The fierce fighting over meaning, facts and truth is not new. The Athenians ordered Socrates to commit suicide because he wouldn’t stop being a gadfly public intellectual, telling the elites just how wrong and stupid they were. For every American - it seems to me - who cheers for the truth-tellers, there seems to be at least one who applauds the government colluding with Big Tech to silence dissenting voices.
(Don’t tell the modern day “misinformation warriors” - a/k/a censors - about the Athenian trial of Socrates. I’m not saying that today’s wildly intolerant speech censors would demand that people skeptical of, say, the utility of masks to prevent viral transmission be forced to drink hemlock, but why give them the idea?)
On top of those internal social dynamics, a massive difference between the Voice of America’s time of influence and today is the existence of the Internet. Back in the 1950s, we were broadcasting “over” the Iron Curtain. There were also three network television stations, meaning some very high percentage of Americans were all watching the same shows, providing cultural cohesion. And those television stations stopped broadcasting at “the end of the broadcast day!” Try to explain that concept to a teenager today.
Now, everyone on the planet has access to the internet on a phone, often with highly sophisticated VPNs and encrypted communications. Bruce Springsteen’s 1992 lament of there being “57 channels and nothing on,” appears quaint three decades later. Never mind all the various social media and related platforms - on which platforms should this Voice of America 2.0 be active?

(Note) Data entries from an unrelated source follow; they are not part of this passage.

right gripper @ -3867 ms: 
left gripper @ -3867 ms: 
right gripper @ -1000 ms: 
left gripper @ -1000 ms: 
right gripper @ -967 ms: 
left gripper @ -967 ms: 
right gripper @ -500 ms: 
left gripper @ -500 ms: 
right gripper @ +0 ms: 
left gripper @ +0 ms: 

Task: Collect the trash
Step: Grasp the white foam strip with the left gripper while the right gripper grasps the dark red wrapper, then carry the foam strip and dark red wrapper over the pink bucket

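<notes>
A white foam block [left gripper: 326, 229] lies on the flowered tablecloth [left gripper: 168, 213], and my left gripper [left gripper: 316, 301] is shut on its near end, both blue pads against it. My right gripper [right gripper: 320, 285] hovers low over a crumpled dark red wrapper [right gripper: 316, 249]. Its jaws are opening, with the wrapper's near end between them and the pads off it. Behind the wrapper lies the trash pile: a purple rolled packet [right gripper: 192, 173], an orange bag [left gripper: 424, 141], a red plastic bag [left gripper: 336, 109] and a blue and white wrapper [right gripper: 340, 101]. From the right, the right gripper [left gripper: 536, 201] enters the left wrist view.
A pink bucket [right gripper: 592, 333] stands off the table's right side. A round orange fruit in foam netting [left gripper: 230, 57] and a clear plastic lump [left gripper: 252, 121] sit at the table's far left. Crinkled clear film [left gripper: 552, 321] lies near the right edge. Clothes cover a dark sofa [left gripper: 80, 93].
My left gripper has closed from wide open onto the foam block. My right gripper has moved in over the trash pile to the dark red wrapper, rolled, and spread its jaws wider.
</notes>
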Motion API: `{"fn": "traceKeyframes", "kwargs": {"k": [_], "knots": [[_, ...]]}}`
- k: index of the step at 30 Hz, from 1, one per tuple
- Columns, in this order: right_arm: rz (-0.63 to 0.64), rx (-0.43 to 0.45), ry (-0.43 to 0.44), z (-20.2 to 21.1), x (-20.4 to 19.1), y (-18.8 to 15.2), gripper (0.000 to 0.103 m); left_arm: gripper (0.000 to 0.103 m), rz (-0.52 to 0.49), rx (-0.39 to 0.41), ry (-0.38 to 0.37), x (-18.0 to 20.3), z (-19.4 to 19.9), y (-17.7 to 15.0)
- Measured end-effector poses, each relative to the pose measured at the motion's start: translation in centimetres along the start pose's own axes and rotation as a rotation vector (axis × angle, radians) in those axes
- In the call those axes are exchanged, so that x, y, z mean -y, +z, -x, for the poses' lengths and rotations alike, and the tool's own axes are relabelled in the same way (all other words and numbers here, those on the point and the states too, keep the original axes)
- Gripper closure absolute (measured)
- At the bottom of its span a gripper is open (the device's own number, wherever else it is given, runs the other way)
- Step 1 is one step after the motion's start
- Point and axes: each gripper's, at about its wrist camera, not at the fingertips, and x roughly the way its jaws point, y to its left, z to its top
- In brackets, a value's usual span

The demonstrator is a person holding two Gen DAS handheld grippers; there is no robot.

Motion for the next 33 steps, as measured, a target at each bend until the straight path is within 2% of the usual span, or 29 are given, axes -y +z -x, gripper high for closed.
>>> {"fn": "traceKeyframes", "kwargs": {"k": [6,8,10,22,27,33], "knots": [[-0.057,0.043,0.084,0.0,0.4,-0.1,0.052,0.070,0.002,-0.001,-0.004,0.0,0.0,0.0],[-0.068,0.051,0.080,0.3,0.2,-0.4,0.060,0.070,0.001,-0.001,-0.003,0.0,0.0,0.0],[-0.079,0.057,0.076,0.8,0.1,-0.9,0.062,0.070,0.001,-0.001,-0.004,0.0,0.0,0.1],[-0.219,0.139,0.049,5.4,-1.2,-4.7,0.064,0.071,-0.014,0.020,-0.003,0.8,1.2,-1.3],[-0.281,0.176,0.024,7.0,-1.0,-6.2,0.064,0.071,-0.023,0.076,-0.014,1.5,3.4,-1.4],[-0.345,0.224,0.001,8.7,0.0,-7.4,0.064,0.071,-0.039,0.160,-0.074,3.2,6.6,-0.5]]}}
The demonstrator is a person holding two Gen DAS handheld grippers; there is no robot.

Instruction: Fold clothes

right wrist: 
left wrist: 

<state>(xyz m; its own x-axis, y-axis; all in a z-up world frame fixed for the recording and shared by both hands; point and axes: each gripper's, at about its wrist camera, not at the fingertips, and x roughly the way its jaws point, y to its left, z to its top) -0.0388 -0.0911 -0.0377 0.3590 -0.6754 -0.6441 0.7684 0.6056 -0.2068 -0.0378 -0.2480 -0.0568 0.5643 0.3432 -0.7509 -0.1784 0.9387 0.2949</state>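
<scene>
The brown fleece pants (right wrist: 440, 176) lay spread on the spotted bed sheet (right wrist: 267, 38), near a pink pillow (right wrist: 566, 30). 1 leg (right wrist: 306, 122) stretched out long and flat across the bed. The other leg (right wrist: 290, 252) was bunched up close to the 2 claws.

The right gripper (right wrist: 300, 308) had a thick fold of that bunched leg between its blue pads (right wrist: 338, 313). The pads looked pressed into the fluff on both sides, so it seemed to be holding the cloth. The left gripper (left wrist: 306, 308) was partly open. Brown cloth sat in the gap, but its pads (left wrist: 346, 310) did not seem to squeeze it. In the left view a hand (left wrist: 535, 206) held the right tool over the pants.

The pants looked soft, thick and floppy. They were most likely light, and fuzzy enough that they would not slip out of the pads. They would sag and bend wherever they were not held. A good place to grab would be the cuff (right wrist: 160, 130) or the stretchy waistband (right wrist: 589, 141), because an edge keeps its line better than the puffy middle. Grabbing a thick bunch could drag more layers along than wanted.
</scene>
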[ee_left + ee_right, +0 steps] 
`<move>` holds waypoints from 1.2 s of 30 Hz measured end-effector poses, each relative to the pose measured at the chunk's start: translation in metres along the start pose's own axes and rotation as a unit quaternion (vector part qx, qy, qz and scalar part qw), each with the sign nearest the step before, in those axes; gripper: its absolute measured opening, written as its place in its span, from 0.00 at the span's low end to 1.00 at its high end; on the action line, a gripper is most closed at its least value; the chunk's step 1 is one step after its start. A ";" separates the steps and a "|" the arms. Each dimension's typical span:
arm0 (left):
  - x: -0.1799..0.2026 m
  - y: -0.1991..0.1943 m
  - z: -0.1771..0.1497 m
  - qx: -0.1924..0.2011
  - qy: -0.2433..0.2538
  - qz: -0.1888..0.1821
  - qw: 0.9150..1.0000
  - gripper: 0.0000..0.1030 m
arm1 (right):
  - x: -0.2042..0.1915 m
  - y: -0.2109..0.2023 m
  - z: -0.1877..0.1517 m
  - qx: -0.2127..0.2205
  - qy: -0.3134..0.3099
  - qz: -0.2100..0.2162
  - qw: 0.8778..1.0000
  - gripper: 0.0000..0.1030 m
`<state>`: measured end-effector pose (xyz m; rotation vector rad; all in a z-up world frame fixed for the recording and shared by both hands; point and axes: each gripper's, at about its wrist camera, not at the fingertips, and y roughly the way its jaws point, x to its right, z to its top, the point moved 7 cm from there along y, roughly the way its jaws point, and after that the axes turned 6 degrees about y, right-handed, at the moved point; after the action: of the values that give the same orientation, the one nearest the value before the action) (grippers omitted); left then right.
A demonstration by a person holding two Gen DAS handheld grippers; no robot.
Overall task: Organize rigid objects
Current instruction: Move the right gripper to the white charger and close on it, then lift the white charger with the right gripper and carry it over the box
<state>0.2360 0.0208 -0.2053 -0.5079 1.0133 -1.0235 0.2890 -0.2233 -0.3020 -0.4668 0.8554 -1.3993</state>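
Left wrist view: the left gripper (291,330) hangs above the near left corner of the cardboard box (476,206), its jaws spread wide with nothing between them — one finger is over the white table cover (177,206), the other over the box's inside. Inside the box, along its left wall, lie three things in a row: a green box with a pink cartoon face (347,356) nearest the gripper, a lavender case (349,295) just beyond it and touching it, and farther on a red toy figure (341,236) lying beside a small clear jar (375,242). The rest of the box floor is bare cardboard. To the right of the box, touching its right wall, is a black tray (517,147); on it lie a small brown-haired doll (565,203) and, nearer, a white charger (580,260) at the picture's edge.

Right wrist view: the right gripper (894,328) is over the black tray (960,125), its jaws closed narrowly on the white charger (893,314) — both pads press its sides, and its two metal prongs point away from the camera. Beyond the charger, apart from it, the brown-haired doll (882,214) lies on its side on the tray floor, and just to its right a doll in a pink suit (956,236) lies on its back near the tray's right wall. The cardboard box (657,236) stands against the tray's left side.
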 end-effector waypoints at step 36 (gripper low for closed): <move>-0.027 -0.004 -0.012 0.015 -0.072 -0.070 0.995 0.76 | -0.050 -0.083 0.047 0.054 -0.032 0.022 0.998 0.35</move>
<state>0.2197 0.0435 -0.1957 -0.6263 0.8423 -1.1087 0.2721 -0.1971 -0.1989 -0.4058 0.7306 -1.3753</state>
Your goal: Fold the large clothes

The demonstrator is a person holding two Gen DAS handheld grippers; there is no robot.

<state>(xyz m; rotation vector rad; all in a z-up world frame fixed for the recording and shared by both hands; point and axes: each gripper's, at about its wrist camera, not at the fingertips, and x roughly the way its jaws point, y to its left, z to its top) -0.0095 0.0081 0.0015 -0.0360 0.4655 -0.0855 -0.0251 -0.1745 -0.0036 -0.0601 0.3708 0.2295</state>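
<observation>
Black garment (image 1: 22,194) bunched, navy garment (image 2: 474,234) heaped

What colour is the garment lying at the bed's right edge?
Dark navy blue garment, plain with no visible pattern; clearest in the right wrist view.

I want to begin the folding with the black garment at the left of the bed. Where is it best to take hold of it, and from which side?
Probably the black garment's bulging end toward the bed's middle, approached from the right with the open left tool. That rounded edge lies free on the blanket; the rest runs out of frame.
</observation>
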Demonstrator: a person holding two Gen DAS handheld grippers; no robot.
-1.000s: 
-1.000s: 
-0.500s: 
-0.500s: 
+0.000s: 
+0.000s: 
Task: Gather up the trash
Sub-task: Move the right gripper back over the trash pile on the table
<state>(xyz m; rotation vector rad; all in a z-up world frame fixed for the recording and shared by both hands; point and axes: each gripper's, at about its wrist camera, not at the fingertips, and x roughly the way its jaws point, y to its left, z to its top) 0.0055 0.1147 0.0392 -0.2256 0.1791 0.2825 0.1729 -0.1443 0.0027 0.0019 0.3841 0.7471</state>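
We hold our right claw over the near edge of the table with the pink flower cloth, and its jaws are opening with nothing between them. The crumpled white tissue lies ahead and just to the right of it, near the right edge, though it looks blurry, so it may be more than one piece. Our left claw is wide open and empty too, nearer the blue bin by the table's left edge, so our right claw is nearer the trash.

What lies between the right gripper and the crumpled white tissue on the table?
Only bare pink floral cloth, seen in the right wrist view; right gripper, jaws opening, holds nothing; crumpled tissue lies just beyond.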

On top of all these difficulties not only in message formulation but effective delivery, because of the ubiquity of the Internet, the world is awash in information. Terabytes of content spew forth from billions of sources 24/7 about America and everywhere else. So the cost of “overcoming” the sea of constant noise to convey “the truth and facts about America” is likely to be many magnitudes higher in budgetary percentage terms than the original Cold War efforts were.
With all due respect to Messrs. Lieberman and Humphrey, actions speak louder than words. The always-available facts regarding American exceptionalism, our dynamic markets and our constant attempts to improve conditions for all our citizens, can speak for themselves. The free market does a fine job of conveying information; if anything, the Government should spend its dollars making sure no one stops the flow of information. That demonstration of true freedom and our enduring respect for the infinite value of the First Amendment will prove more convincing to foreign audiences than any possible set of produced propaganda, er, “truthful advocacy,” created by a bureaucratic committee.